**What to work on**
Using the listing below, copy exactly each line from the one that has "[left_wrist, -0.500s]" through the one that has "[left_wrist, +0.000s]"; omit the pictures.

**Input for this task**
::::

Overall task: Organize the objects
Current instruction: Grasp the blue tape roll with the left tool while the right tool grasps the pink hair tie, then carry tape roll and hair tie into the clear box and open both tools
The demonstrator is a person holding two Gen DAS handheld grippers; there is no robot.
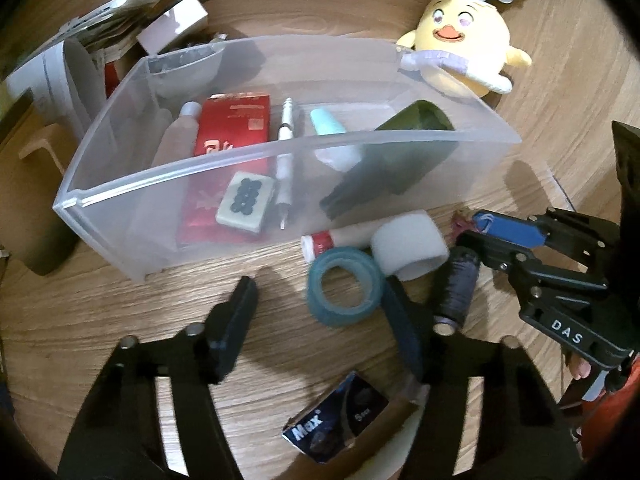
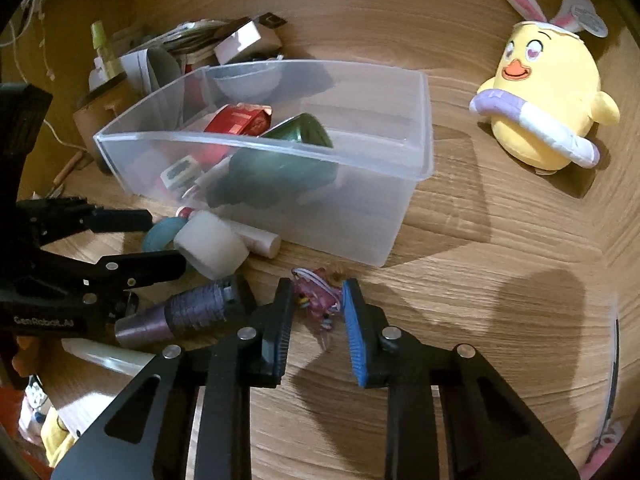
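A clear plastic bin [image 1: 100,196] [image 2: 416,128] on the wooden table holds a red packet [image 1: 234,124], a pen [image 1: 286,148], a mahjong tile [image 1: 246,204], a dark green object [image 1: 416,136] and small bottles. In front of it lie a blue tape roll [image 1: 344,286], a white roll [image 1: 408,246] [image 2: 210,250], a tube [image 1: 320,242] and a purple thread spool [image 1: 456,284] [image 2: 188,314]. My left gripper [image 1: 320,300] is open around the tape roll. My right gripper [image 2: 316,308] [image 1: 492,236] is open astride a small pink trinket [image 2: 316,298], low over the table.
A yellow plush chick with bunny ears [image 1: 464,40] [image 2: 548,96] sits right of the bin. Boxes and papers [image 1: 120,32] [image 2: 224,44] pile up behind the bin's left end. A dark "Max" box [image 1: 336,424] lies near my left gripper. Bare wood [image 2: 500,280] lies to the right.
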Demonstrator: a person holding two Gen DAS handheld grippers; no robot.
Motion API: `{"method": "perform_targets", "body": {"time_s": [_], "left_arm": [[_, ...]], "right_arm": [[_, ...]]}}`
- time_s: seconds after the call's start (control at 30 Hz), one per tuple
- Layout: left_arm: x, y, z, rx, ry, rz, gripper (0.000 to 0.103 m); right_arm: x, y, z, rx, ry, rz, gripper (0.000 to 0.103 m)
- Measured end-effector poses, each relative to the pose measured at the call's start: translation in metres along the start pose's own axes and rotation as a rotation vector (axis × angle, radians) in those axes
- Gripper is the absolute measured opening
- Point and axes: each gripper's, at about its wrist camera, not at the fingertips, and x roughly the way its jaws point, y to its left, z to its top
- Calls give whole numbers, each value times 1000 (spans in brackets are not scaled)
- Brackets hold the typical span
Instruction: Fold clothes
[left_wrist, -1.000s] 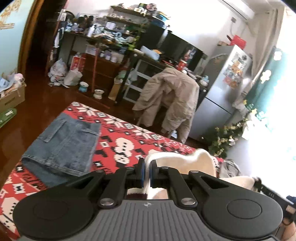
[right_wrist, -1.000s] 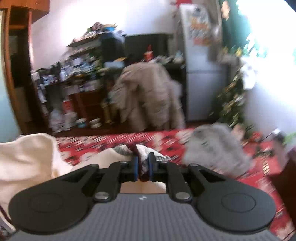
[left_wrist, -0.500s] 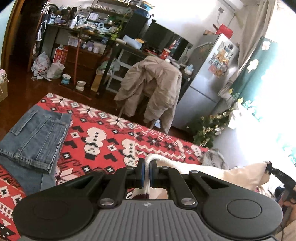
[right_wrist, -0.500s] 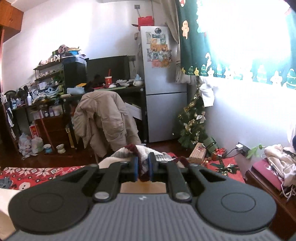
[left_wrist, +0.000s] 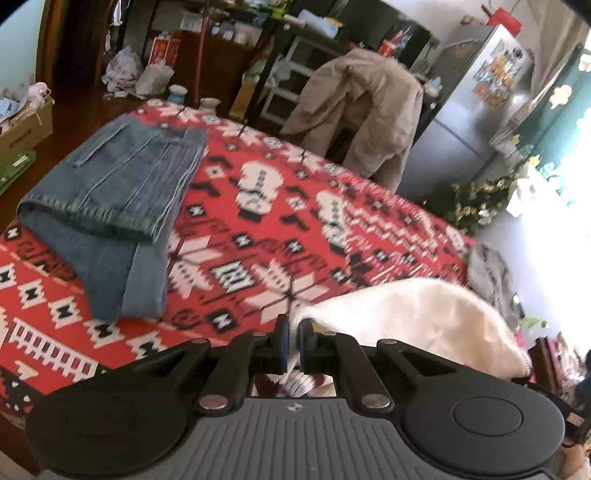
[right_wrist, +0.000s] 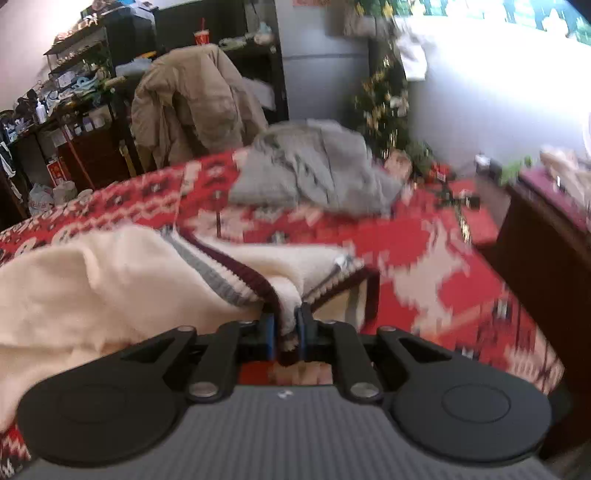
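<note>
Cream knit sweater (right_wrist: 92, 291), with a maroon and grey ribbed collar, held at two points above the red patterned blanket (left_wrist: 280, 229). Left gripper (left_wrist: 291, 345): narrow, clamped on a cream edge of the sweater. Right gripper (right_wrist: 288, 334): narrow, clamped on the ribbed collar beside the zip. Body of the sweater draped between the two grips, sagging onto the blanket near its front edge.

Step in hand, as judged: laying the sweater out flat before the first fold. No fold yet visible in it.

Folded jeans (left_wrist: 110, 206) lying toward the left edge of the blanket, well apart from the sweater. Grey garment (right_wrist: 314, 173) heaped at the far right edge, unfolded.

Next move, as judged:
- Lower both grips level and spread them apart to take out the slack.
- Set the sweater on the bare middle of the blanket, clear of the jeans.
- Release only once the cloth lies flat; otherwise a bunched collar likely.
</note>
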Motion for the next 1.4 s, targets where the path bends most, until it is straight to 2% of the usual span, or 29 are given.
{"method": "perform_targets", "body": {"time_s": [0.1,0.3,0.43,0.53,0.63,0.73,0.8,0.87,0.97,1.1,1.27,1.4], "left_arm": [[3,2,-5,2,9,1,6],[-3,-4,-7,10,-3,-33,5],[-10,-18,-10,42,-11,-111,5],[-13,-31,-14,50,6,-205,5],[-9,-46,-21,53,39,-282,5],[-3,-65,-29,83,66,-322,5],[1,-78,-37,116,79,-339,5],[3,-89,-43,146,89,-351,5],[6,-104,-53,191,104,-369,5],[8,-112,-60,241,103,-351,5],[10,-110,-63,230,122,-382,5],[12,-112,-66,233,129,-408,5]], "right_arm": [[-3,-1,-14,-2,17,16,14],[-25,8,-19,10,-10,18,27],[-48,25,-9,-43,-58,-2,36],[-65,42,-5,-71,-90,35,44],[-76,65,-2,-115,-106,105,45],[-82,92,-2,-135,-92,234,47],[-83,110,-4,-127,-54,342,47],[-82,124,-7,-79,8,475,51],[-77,141,-12,-16,87,594,59],[-70,152,-14,33,147,642,60],[-55,141,-10,160,233,730,61],[-42,145,-10,168,296,736,60]]}}
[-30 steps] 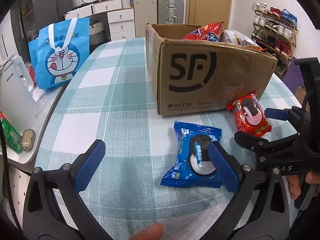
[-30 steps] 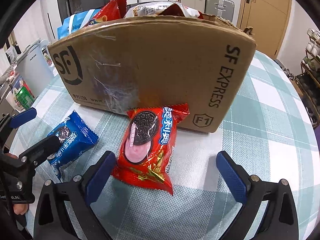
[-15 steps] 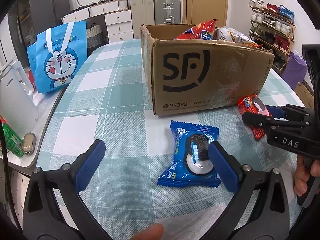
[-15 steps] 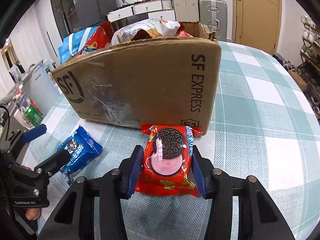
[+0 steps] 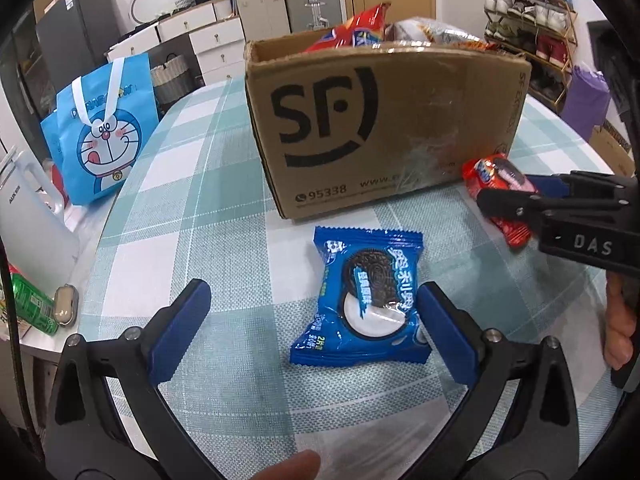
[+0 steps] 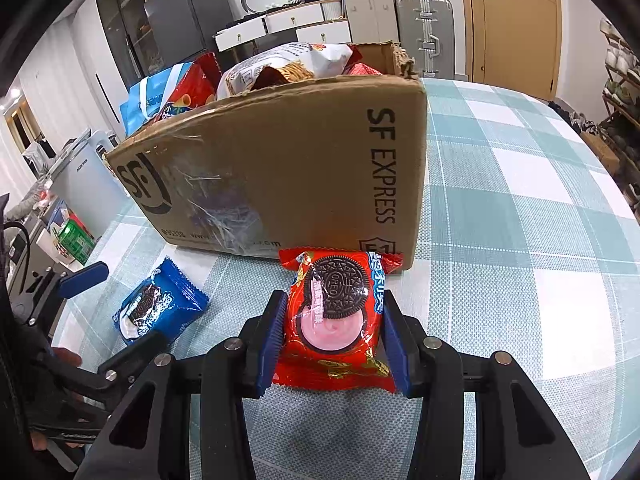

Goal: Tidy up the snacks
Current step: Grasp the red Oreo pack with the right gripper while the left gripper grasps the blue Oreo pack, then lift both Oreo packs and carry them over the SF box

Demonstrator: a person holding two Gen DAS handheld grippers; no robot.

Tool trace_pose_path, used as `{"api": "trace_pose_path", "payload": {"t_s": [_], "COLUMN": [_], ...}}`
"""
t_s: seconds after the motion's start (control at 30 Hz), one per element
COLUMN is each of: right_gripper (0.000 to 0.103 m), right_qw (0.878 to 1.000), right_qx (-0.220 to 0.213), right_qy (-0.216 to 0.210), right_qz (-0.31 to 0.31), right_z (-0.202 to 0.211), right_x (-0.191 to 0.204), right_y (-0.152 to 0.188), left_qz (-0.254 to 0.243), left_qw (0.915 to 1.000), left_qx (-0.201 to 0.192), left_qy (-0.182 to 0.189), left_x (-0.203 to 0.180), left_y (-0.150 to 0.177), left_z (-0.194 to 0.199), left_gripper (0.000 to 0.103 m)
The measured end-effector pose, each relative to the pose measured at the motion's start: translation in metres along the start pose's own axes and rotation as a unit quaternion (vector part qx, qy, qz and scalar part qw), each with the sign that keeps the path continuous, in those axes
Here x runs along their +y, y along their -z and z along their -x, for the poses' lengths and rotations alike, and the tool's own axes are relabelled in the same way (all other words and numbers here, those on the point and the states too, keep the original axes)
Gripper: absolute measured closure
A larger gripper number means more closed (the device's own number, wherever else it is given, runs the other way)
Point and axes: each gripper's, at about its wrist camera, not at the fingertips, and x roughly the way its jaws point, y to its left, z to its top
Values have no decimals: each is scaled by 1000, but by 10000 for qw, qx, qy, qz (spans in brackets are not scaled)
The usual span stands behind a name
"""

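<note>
Right gripper (image 6: 332, 340) clamps the red Oreo pack (image 6: 335, 322) against the cardboard box (image 6: 280, 176) edge; left gripper (image 5: 312, 328) jaws spread wide around the blue Oreo pack (image 5: 366, 300).

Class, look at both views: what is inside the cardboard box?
Inside the box, a red snack bag and a white snack bag stick up above the rim. Anything lower is hidden by the walls.
</note>
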Motion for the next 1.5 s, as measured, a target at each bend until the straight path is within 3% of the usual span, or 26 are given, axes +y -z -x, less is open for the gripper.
{"api": "trace_pose_path", "payload": {"t_s": [0.27, 0.5, 0.6, 0.93, 1.5], "right_gripper": [57, 57, 57, 57, 57], "right_qw": [10000, 9996, 9992, 9982, 9924], "right_qx": [-13, -78, -94, -272, -851], "right_qy": [-76, -61, -54, -136, -586], "right_qz": [-28, 278, 395, 510, 670], "right_z": [1, 5, 5, 13, 48], "right_x": [-3, 9, 15, 18, 33], "right_y": [0, 3, 3, 4, 2], "left_qz": [-126, -78, -52, 108, 477], "left_qw": [9996, 9986, 9983, 9981, 9936], "left_qx": [161, 127, 119, -67, -761], "left_qy": [173, 513, 566, 600, 689], "left_x": [-4, 1, 2, 8, 22], "left_y": [0, 1, 1, 2, -3], "left_z": [-10, -8, -8, 2, 41], "left_gripper": [14, 44, 51, 61, 62]}}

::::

**Result**
[left_wrist, -0.500s] 
[right_wrist, -0.500s] 
[left_wrist, +0.000s] 

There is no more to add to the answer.